Naming the emotion through language, known as “affect” labeling, is widely accepted to be the first step toward emotional awareness, recognition and understanding. In the app, naming directly reflects the „inferred cognition“ part of the emotion process. A user is given the option to either type in the name of the emotion(s) they experienced or ask for help determining a label which fits. Asking for help provides the user with Robert Plutchik’s eight basic emotions and on further click, a list of their dyads.

Having the option to explore possible emotion labels addresses the need of patients who do not have a developed vocabulary for emotions. Using Plutchik’s basic emotions as a foundation helps users practice and regulate terminology also used by social scientists and emotion researchers. Through the recollection of the emotion experience, its triggers, and the user’s reactions, the user becomes able to better label an emotion. At any point when recording with Fine., a user is allowed to return to the first phase and relabel their emotion.

Fig. 33 Screens from the emotion labeling phase in the application.
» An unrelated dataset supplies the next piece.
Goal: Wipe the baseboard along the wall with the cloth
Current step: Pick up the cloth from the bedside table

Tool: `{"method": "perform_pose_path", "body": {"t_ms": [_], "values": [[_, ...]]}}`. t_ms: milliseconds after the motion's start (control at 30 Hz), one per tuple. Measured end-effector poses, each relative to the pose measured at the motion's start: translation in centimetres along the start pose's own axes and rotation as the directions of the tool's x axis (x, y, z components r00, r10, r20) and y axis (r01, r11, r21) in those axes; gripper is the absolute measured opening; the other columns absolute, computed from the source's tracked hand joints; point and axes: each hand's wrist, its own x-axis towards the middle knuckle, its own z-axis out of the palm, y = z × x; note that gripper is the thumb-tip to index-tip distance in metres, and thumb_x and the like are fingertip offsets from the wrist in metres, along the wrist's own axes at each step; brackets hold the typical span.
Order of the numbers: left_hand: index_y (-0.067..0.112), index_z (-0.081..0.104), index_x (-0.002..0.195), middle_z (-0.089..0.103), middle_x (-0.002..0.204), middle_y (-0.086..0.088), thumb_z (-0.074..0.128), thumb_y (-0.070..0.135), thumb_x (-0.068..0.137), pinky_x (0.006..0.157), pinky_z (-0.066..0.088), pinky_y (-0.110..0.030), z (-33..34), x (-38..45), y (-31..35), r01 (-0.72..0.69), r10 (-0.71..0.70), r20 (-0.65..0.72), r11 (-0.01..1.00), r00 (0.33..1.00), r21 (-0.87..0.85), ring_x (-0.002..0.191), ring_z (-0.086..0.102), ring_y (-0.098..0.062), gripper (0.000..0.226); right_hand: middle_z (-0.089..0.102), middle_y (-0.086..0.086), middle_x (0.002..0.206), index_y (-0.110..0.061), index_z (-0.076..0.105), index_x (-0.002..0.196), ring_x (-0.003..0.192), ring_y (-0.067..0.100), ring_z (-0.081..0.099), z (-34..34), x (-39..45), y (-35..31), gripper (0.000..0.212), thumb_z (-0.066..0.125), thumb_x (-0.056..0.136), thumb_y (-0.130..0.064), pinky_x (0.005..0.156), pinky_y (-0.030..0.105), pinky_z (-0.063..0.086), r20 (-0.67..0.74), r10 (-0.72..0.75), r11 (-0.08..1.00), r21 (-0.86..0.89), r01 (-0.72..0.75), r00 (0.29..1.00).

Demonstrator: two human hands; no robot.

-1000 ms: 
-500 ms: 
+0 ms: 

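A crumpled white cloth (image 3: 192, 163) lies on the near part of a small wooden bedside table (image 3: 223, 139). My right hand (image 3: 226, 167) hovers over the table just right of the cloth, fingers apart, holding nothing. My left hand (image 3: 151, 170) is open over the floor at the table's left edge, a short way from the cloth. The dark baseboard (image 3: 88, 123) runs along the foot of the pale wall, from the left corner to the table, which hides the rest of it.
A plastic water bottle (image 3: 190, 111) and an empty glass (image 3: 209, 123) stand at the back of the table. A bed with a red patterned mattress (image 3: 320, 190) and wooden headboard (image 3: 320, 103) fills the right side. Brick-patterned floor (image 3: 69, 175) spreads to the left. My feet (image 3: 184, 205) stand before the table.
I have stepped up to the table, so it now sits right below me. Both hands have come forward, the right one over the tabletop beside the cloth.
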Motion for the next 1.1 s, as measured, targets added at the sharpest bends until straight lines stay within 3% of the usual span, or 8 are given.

In the second phase, a user records psychological and physiological evaluations of their emotion experiences. These are the five dimensions, each of which is recorded through a slider interaction and the guidance of colloquial phrases. These phrases are based how we express the dimensions when we talk about our emotions and perceived feelings (Figure 34). Many of these phrases were characterized off of the research of George Lakoff and Mark Johnson in Metaphors We Live By, as well as Zoltán Kövecses‘ book Metaphor and Emotion: Language, Culture, and Body in Human Feeling. This is an effort to limit the clinical language from the experience, as many of us are unfamiliar with it.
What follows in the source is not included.